Spencer is a city in the state of Iowa, United States, and the county seat of Clay County. It is located at the confluence of the Little Sioux and Ocheyedan rivers. The population was 11,325 in the 2020 census, an increase from 11,317 in 2000. Spencer hosts the Clay County Fair, held annually in September and averaging more than 300,000 visitors.

The town's late library cat, Dewey Readmore Books, became known throughout the world before his death in 2006. He was immortalized in the book Dewey: The Small-Town Library Cat Who Touched the World by Vicki Myron, director of the library, and Bret Witter.

==History==
When Clay County was established in 1851, it had no local government and official business was done out of Sergeant's Bluff, nearly 100 miles away on the Missouri River. In 1859, Judge Hubbard of Iowa's 4th Judicial District authorized a committee to find a site for the county seat. This committee selected "Section 20 of Spencer Township", located roughly in the center of the county near the confluence of "Sioux River and Ocheydan Creek", as the site for the "seat of justice". County Judge Charles Smeltzer approved their plan and began signing documents with the location "Spencer, Clay County, Iowa", even though he was not physically there. A small group of land speculators had cleared the area and laid out a town plan, but there were no people living in that area at the time. Most of Clay County's residents were living in Peterson Township, in the far southeastern corner of the county. Put to a vote, Peterson was chosen as the County Seat and a courthouse erected there. The site of the proposed town languished, uninhabited, for many years, the area coming to be called "Spencer Grove".

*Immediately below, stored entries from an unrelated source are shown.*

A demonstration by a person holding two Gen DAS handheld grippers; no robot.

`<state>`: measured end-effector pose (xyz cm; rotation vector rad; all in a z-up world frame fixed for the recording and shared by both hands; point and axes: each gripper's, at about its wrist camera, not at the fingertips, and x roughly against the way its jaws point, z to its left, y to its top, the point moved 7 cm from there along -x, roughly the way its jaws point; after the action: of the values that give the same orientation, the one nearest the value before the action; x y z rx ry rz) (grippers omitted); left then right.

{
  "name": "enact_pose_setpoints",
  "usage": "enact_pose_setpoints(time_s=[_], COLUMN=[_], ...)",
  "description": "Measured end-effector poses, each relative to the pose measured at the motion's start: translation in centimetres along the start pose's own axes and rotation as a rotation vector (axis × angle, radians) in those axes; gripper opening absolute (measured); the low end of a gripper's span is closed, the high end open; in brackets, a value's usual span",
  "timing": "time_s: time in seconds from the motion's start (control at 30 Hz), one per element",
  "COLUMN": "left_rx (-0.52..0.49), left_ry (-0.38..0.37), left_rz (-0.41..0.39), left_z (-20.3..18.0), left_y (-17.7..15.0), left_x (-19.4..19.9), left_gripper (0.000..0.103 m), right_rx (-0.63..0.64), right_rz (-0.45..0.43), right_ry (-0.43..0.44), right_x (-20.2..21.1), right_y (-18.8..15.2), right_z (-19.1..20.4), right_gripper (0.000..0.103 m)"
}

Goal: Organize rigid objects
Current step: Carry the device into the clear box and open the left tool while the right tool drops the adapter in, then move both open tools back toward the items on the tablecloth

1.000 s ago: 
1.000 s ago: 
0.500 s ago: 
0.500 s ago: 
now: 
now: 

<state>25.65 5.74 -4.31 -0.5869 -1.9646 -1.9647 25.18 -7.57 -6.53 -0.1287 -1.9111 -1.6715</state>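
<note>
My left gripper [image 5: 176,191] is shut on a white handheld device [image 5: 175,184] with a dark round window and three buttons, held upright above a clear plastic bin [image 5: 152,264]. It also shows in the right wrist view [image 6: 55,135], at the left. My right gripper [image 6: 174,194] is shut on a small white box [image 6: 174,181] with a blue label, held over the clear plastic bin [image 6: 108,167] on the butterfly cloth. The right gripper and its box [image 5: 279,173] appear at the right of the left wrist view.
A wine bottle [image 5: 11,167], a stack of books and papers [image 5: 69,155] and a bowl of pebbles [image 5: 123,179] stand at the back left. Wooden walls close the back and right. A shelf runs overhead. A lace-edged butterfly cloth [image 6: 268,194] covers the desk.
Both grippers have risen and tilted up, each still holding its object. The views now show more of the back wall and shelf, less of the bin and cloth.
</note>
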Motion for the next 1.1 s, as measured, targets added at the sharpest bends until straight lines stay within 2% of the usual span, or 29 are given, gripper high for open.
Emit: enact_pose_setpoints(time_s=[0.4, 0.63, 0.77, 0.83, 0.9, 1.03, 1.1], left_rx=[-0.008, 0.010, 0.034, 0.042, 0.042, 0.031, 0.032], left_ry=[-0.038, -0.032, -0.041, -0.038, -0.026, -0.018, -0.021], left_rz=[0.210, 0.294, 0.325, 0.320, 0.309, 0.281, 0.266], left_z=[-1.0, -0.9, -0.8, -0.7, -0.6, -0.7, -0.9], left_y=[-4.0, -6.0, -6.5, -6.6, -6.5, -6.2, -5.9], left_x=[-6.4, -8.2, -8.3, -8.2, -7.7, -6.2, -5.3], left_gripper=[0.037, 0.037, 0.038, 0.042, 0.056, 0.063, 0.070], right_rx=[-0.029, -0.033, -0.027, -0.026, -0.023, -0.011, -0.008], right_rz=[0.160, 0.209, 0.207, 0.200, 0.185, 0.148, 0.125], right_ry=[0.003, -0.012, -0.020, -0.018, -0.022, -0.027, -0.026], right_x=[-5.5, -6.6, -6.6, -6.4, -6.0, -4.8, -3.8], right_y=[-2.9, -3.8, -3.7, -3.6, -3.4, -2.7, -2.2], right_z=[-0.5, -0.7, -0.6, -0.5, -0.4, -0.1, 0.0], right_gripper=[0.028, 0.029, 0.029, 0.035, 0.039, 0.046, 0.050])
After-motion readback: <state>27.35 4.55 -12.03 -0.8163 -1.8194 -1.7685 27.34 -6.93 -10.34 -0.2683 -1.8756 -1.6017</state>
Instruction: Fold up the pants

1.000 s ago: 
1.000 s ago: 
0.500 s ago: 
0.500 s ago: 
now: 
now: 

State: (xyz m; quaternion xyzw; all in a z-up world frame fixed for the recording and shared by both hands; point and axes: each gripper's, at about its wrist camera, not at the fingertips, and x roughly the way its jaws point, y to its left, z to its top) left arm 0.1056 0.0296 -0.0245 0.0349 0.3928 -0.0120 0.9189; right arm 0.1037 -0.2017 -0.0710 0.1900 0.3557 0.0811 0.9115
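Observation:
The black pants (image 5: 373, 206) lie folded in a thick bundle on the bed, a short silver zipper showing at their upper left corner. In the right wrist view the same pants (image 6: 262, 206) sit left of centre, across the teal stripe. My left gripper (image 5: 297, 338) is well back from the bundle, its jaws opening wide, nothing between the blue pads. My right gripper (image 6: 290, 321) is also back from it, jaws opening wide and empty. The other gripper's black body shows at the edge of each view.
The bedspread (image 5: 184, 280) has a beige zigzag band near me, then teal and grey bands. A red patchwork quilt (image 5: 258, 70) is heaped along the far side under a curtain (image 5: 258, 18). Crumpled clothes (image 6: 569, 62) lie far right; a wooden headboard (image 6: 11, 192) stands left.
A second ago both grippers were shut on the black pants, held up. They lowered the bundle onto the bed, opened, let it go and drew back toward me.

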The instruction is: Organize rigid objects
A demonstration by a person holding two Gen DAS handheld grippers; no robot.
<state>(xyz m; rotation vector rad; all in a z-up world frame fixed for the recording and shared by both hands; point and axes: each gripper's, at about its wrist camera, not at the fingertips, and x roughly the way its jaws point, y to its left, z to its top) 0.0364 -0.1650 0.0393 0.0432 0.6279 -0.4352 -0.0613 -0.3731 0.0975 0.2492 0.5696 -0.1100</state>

The first settlers in what is now Spencer arrived in Emmetsburg in the Winter of 1865. Most of the men were Union veterans of the Civil War from Wisconsin and were claiming land under the Homestead Act of 1862. While in Emmetsburg, they were told of Spencer Grove and decided it would make a nice place to establish their homesteads. The town site was platted by John Franklin Calkins. He and his family and some other families arrived in Spencer Grove in May 1866 and were joined by another wave of settlers later that summer. On September 20, 1866, Spencer Grove Township was formally organized; one of the benefits was the residents being able to vote locally rather than traveling twenty miles to Peterson, the County Seat and only incorporated town in Clay County. In October 1866, Spencer Grove resident Romanzo Coates was elected as Superintendent of Clay County Common Schools; he established the first schoolhouse on the upper level of his cabin and appointed his wife as the first schoolteacher.

In 1868, the US Postal Service authorized a post office to be established at Spencer Grove. The authorization came with the caveat that there already was a "Spencer Grove" in Iowa, so they needed to change the name; the residents opted to drop "Grove" and henceforth the name of the town was simply "Spencer". Romanzo Coates, already the superintendent of schools, was also made the town's first postmaster, with his cabin used as the first post office.

In 1869, Garrett Marcellus moved to Spencer and established a mill on the Little Sioux River about one mile downstream. This was Spencer's first real business outside of the goods being sold out of J.W. Masten's cabin. Several businesses soon followed: Peeso & Burgin's General Store and Tuttle & Smith both opened in 1870, as did a wagon shop, butcher shop and a blacksmith.

The plat for the Town of Spencer was filed on May 8, 1871, and approved by Judge Snyder of Iowa's 4th District Court. This marks the official founding of Spencer, Iowa. That year also saw the addition of several more businesses, including a hotel and hardware store.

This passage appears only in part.